Your output should be the listing itself, repeated exactly.

> _Records to use_:
-=-=-

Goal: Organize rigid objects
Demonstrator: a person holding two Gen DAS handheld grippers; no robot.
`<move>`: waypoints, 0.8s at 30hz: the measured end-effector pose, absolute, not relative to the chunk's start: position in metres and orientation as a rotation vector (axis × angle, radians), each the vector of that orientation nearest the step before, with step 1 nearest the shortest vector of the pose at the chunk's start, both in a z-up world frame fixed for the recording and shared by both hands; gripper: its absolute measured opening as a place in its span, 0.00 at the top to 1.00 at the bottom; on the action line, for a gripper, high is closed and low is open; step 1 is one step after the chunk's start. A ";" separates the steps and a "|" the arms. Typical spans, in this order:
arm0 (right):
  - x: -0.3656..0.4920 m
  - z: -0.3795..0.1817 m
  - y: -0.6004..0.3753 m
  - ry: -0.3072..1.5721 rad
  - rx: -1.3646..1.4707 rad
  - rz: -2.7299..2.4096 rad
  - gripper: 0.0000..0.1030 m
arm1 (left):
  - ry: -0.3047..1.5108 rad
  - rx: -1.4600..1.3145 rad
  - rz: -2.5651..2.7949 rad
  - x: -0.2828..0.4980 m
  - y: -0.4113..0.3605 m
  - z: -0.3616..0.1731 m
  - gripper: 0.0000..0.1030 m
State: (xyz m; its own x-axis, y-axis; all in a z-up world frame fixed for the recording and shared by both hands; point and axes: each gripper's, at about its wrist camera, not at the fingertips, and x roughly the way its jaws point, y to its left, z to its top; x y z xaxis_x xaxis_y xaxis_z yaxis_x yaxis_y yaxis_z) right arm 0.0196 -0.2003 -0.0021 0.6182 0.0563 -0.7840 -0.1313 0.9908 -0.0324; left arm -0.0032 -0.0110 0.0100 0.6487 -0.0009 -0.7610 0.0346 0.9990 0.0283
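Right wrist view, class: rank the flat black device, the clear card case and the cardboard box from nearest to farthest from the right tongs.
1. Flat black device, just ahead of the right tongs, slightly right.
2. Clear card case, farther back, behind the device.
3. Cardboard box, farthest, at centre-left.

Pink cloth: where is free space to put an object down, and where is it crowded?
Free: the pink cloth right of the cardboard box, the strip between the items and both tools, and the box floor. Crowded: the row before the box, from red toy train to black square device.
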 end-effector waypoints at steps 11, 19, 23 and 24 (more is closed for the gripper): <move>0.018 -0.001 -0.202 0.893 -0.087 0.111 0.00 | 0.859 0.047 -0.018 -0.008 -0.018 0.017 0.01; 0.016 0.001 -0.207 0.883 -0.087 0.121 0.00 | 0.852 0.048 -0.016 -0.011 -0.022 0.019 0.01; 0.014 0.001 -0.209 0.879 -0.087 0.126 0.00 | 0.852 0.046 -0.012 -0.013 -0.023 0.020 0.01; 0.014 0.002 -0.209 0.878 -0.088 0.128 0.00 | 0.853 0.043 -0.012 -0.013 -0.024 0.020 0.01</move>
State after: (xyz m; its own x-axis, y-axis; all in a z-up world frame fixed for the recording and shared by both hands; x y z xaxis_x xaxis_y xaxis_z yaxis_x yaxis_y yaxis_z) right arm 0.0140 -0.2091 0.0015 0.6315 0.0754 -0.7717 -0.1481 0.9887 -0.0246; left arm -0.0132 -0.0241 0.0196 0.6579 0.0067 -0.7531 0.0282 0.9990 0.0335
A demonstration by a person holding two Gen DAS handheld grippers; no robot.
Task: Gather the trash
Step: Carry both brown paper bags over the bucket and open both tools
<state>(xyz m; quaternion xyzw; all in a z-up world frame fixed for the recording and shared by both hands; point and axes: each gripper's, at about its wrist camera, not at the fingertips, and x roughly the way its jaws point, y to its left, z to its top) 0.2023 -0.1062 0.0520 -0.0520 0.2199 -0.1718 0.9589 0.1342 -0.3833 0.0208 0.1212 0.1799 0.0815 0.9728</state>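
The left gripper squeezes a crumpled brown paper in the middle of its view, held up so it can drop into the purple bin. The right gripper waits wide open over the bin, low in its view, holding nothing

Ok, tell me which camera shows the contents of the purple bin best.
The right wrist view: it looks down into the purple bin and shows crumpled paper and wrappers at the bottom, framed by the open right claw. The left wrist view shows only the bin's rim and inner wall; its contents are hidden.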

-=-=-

> _Result for this exercise_:
Goal: Organize rigid objects
Demonstrator: a person holding two Gen DAS handheld grippers; no robot.
`<move>`: waypoints, 0.8s at 30hz: the measured end-effector pose, absolute, not relative to the chunk's start: position in metres and orientation as a rotation vector (axis × angle, radians), each the vector of that orientation nearest the step before, with step 1 nearest the shortest vector of the pose at the chunk's start, both in a z-up world frame fixed for the recording and shared by both hands; gripper: its absolute measured opening as a place in its span, 0.00 at the top to 1.00 at the bottom; on the action line, for a gripper, high is closed and low is open; step 1 is one step after the chunk's start. A ";" separates the steps and a "|" the arms. Typical spans, in this order:
arm0 (right):
  - x: -0.3656..0.4920 m
  - z: -0.3795..0.1817 m
  - y: -0.6004..0.3753 m
  - ry: -0.3072..1.5721 rad
  - rx: -1.3646..1.4707 rad
  - rz: -2.7299..2.4096 rad
  - gripper: 0.0000..0.1030 m
arm1 (left):
  - ry: -0.3047..1.5108 rad
  - rx: -1.4600..1.3145 rad
  - rz: -2.5651..2.7949 rad
  - x: -0.2828..0.4980 m
  - y: -0.4113..0.3605 m
  - z: -0.3616..0.1731 m
  - gripper: 0.0000..0.1030 m
State: (xyz m; its own x-axis, y-axis; all in a z-up world frame fixed for the recording and shared by both hands; point and axes: each gripper's, at about its wrist camera, not at the fingertips, and x roughly the way its jaws point, y to its left, z to its top; x y z xaxis_x xaxis_y xaxis_z yaxis_x yaxis_y yaxis_z) right arm 0.0196 -0.2003 -0.0021 0.6182 0.0563 -0.7840 -0.1313 0.9908 -0.0324; left arm -0.0032 -0.0110 0.0100 0.6487 -0.0009 -0.7610 0.0346 0.9990 0.0283
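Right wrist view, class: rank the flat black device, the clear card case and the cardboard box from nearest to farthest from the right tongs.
1. Flat black device, just ahead of the right tongs, slightly right.
2. Clear card case, farther back, behind the device.
3. Cardboard box, farthest, at centre-left.

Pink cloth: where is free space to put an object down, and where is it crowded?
Free: the pink cloth right of the cardboard box, the strip between the items and both tools, and the box floor. Crowded: the row before the box, from red toy train to black square device.
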 end-effector waypoints at steps 11, 19, 23 and 24 (more is closed for the gripper): <move>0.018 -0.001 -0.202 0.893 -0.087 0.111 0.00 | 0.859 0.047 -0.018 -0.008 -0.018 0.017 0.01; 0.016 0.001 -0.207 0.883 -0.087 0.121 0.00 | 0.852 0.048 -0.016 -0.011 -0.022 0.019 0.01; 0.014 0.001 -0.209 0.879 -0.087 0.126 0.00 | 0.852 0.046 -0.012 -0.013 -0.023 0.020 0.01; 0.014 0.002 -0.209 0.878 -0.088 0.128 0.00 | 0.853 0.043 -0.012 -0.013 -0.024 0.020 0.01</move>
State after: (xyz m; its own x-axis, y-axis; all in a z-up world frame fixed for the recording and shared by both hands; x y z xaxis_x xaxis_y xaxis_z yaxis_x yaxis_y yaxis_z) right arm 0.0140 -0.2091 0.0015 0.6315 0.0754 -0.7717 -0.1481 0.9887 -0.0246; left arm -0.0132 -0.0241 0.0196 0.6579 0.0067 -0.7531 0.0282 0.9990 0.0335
A demonstration by a person holding two Gen DAS handheld grippers; no robot.
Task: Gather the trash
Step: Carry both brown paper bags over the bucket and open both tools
<state>(xyz m; quaternion xyzw; all in a z-up world frame fixed for the recording and shared by both hands; point and axes: each gripper's, at about its wrist camera, not at the fingertips, and x roughly the way its jaws point, y to its left, z to its top) 0.2023 -0.1062 0.0520 -0.0520 0.2199 -0.1718 0.9589 0.1342 -0.3833 0.0208 0.1212 0.1799 0.0815 0.9728</state>
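The left gripper squeezes a crumpled brown paper in the middle of its view, held up so it can drop into the purple bin. The right gripper waits wide open over the bin, low in its view, holding nothing

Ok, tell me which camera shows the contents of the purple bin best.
The right wrist view: it looks down into the purple bin and shows crumpled paper and wrappers at the bottom, framed by the open right claw. The left wrist view shows only the bin's rim and inner wall; its contents are hidden.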

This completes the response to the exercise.